Ashwani Sethi; Deepika Sethi; A. K. Agarwal; Sonu Nigam; A Gupta

AIM To analyse current trends in our population with respect to the presentation, diagnosis and management of tubercular and chronic pyogenic osteomyelitis of the cranio-facial bones. DESIGN Retrospective study. SETTING Tertiary healthcare centre. PATIENTS AND METHODS The study population comprised 14 patients with tubercular and chronic pyogenic osteomyelitis who were managed in the otorhinolaryngology department between May 2002 and December 2005. RESULTS Odontogenic infections, sinus infections and aural infections were the most commonly identified aetiological factors. Most of the patients presented with swelling, pain and discharging sinus.

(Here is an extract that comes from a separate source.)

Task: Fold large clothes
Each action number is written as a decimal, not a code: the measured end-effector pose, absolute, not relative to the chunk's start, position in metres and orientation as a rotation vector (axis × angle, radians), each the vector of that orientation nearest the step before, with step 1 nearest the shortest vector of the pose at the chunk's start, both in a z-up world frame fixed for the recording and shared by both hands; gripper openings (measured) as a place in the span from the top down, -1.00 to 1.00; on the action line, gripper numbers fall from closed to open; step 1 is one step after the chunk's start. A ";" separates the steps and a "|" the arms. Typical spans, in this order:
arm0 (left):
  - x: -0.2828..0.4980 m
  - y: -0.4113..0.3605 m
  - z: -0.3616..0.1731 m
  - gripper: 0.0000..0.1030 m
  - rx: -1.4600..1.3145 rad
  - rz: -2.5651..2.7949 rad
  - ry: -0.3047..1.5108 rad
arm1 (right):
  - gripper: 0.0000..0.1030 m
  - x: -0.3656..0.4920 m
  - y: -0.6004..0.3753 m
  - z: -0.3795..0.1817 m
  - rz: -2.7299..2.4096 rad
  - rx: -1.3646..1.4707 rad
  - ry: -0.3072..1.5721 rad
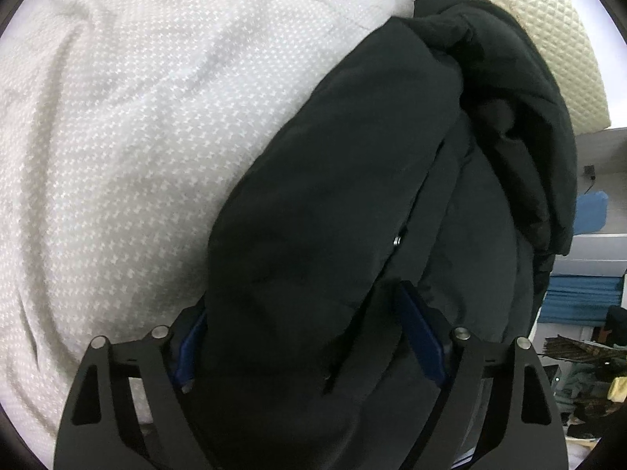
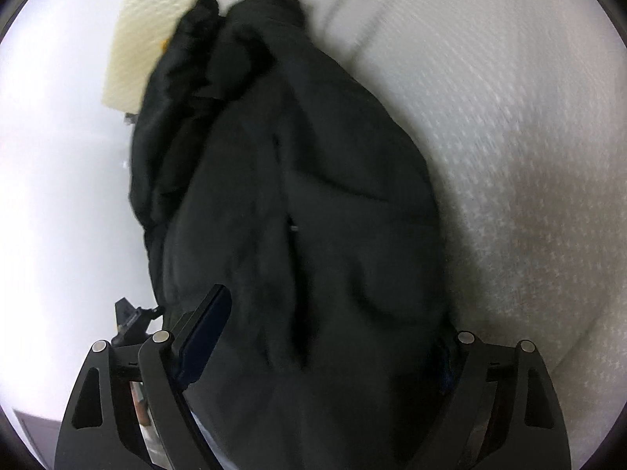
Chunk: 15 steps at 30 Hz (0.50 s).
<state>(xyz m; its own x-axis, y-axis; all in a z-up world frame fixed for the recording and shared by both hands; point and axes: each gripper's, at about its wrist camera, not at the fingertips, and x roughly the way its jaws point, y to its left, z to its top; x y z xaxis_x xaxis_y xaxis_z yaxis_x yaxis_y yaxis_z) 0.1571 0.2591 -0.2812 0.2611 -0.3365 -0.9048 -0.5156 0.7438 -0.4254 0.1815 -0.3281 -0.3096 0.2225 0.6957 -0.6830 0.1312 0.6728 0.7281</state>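
Observation:
A large black garment [image 1: 352, 203] lies bunched on a white patterned bed cover [image 1: 137, 137]. In the left wrist view it runs from between my fingers up to the top right. My left gripper [image 1: 309, 337] has thick folds of the garment between its blue pads [image 1: 421, 337] and is shut on it. In the right wrist view the same black garment [image 2: 298, 203] fills the middle. My right gripper [image 2: 325, 340] is also shut on a thick bunch of it; its right pad is hidden by cloth.
A cream quilted pillow [image 1: 548, 31] lies beyond the garment; it also shows in the right wrist view [image 2: 133, 55]. The bed edge runs at the right of the left wrist view, with blue boxes [image 1: 584, 297] and clutter on the floor [image 1: 580, 372] beyond it.

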 end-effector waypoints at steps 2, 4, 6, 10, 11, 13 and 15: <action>0.161 0.255 -0.283 -0.65 -0.781 0.128 1.350 | -0.69 0.185 -0.322 -0.312 0.466 0.763 1.332; 0.163 0.250 -0.284 -0.65 -0.799 0.097 1.347 | -0.70 0.184 -0.317 -0.311 0.521 0.786 1.327; 0.165 0.246 -0.283 -0.59 -0.842 0.030 1.334 | -0.70 0.183 -0.309 -0.307 0.600 0.809 1.315; 0.169 0.229 -0.280 -0.57 -0.875 -0.103 1.317 | -0.71 0.179 -0.297 -0.292 0.694 0.778 1.253; 0.170 0.225 -0.276 -0.57 -0.873 -0.123 1.313 | -0.71 0.177 -0.296 -0.288 0.718 0.782 1.233; 0.172 0.218 -0.273 -0.56 -0.859 -0.156 1.306 | -0.68 0.176 -0.293 -0.281 0.756 0.791 1.197; 0.173 0.218 -0.273 -0.47 -0.859 -0.180 1.300 | -0.62 0.175 -0.287 -0.274 0.784 0.787 1.164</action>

The diagnosis was established on the basis of clinical evaluation, radiological investigations and histopathological analysis, with six cases diagnosed with tubercular osteomyelitis and eight cases with chronic pyogenic osteomyelitis. All the patients were initially commenced on oral antibiotics, which were continued for two weeks in all cases with chronic pyogenic osteomyelitis. All the patients with pyogenic osteomyelitis underwent surgical management, with one patient requiring repeated surgical interventions. All the patients with tubercular osteomyelitis received anti-tubercular chemotherapy, with complete cure. CONCLUSIONS Osteomyelitis of the cranio-facial bones is an uncommon entity which requires a high index of clinical suspicion along with radiological and histopathological investigations in order to establish the diagnosis. Tubercular osteomyelitis is clinically and radiologically indistinguishable from pyogenic osteomyelitis, and the two conditions can be differentiated only on the basis of histopathological evaluation of involved tissue.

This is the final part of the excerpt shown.